At the moment I have a sharable header file defining structures and
protocol values. The adapter layer consists in converting the internal
representation into the shared memory format and this is highly terminal
specific. Once this is done there is so far simply nothing left worth
factoring out into a shared library.
> Reimplementing the same protocol (or, even worse, several similar protocols)
> adds maintenance overhead for BRLTTY and could complicate the integration
> process.
In theory.
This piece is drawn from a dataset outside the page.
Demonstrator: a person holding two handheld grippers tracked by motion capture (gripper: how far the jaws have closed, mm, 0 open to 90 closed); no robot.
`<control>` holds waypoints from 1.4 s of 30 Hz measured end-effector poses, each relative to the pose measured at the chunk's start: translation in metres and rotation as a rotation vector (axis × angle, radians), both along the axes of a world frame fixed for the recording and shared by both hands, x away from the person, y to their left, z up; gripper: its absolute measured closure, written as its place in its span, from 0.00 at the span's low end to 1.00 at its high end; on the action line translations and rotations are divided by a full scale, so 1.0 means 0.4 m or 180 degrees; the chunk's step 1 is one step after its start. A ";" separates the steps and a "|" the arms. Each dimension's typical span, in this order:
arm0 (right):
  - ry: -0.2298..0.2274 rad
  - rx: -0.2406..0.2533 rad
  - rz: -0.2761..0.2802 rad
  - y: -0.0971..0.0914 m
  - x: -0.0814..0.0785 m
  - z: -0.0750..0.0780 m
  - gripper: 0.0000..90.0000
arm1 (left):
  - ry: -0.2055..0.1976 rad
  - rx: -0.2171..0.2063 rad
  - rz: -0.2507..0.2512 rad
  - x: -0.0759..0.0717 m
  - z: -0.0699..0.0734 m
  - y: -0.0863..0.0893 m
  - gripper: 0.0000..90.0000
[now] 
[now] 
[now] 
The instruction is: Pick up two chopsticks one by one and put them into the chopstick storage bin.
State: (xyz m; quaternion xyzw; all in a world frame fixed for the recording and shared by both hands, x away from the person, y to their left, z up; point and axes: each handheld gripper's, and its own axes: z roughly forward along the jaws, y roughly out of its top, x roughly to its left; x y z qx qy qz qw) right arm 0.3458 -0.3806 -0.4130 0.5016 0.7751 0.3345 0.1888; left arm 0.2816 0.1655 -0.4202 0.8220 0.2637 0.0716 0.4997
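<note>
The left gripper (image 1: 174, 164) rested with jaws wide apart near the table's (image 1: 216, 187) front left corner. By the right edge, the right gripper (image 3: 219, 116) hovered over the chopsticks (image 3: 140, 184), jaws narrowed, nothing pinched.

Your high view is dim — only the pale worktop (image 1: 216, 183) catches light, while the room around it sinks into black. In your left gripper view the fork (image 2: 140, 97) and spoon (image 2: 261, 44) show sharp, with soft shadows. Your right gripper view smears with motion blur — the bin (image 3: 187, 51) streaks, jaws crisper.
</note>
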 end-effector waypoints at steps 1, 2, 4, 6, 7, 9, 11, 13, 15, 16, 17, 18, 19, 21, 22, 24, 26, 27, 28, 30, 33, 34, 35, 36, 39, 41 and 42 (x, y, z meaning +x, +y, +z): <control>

I'll reconsider my position once I have something actually
working.
> I'd like to see a solution that is very simple to plug into almost any
> terminal emulator so that, after integration, BRLTTY would work with that
> terminal emulator right away, without even needing to know which emulator it
> is or what kind of internal representation it uses for screen contents.
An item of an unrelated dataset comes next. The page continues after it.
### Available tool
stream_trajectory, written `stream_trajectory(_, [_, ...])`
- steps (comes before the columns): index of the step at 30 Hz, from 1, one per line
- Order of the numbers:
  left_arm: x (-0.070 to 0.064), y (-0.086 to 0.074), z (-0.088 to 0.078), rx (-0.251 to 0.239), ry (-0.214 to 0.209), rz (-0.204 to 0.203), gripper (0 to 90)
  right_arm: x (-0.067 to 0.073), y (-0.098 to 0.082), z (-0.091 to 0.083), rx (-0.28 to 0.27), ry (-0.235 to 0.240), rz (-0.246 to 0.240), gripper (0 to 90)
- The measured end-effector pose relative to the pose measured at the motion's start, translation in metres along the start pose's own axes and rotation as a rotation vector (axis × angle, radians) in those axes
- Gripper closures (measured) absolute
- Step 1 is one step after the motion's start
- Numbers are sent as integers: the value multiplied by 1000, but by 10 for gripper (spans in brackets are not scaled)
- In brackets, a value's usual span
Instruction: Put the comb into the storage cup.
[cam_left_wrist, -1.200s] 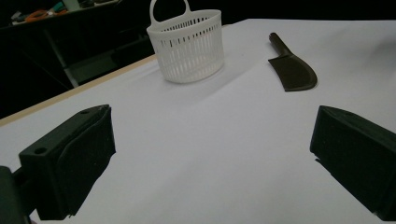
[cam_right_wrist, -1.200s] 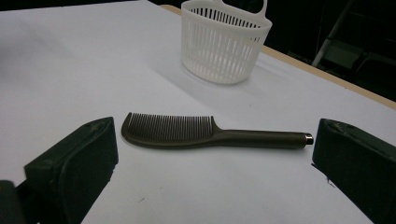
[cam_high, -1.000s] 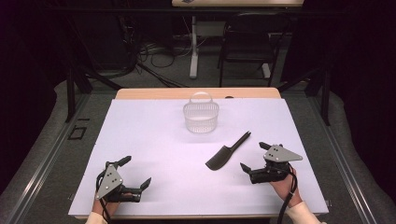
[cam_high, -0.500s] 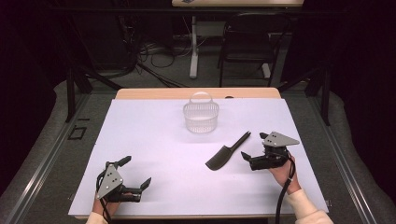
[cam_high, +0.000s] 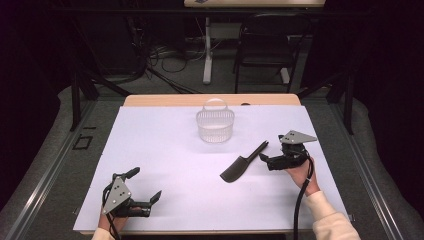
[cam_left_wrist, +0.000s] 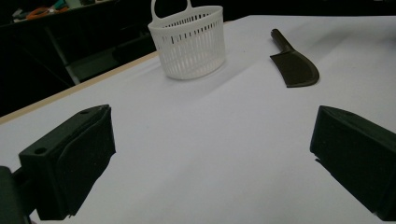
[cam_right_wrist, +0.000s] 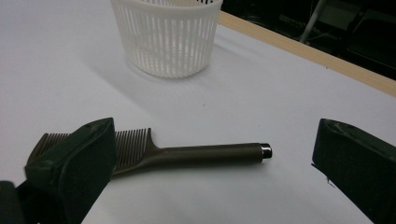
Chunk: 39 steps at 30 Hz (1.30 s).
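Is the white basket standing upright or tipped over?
Upright. The basket sits on its base on the white table, open mouth up and handle loop at the top; the left gripper view shows the same.

I am viewing a white-covered table (cam_high: 165, 150) with a wood edge (cam_high: 165, 100) showing along its far side. Grey floor (cam_high: 45, 165) is surrounding it. Beyond, a black chair (cam_high: 262, 45), a white post (cam_high: 207, 50) and loose cables (cam_high: 150, 60) are sitting in darkness.
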<state>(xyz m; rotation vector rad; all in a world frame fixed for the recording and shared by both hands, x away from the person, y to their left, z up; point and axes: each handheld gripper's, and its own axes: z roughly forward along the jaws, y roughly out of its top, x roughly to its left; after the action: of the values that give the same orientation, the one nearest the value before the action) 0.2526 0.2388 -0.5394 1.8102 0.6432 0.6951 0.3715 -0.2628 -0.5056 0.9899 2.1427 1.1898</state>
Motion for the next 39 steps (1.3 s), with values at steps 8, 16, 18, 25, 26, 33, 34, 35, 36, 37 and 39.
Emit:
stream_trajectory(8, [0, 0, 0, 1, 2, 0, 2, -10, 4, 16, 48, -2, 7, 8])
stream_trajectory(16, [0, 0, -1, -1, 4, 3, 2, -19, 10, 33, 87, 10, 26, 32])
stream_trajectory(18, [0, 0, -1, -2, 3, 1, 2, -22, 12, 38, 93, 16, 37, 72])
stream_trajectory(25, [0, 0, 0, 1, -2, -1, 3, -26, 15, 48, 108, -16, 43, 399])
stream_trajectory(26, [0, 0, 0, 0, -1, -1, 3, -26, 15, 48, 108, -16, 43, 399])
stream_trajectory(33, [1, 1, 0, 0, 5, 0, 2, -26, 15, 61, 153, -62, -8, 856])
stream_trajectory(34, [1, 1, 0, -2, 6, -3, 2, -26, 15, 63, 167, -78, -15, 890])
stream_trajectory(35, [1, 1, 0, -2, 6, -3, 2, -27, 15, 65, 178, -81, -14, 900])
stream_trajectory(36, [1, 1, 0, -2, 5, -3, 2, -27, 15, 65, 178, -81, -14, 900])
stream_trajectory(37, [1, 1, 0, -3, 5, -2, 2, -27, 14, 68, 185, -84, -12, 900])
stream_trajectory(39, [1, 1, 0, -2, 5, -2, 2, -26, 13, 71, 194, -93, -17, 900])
Sure. But the "very simple to plug into almost any terminal emulator"
won't hold up in reality. There is always complexity to contend with.
I'm looking at only one terminal emulator right now and this makes me
scratch my head already.
> If we implemented this protocol as a shared library, it could be designed so
> that the library is easy to load dynamically (using dlopen). Some terminal
> emulators may really want to avoid adding a new dependency, or even
> accessibility code at all, because they may worry that the accessibility part
> would slow the emulator down. If most of the accessibility code were loaded
> only on demand, that concern would be mitigated.
You still need some intrusive hooks deep inside the emulator core to
intercept data flows. That's unavoidable if you want to have an
efficient system that is not constantly polling memory content for
changes. That can't be created on demand with a loadable library.
So I'm going with the functionality-first approach in this kmscon proof
of concept, and the form it takes is a consequence of that, not a design
requirement.
> You can see that I am trying to broaden the scope of your proposal. That is
> because it is a very good proposal, and I really believe it could function as
> a standard interface between terminal emulators and accessibility clients in
> general. That is why I'd like to generalize it now and involve other terminal
> emulator developers in the discussion, in addition to the kmscon developers.
Sure. It still needs to prove itself though.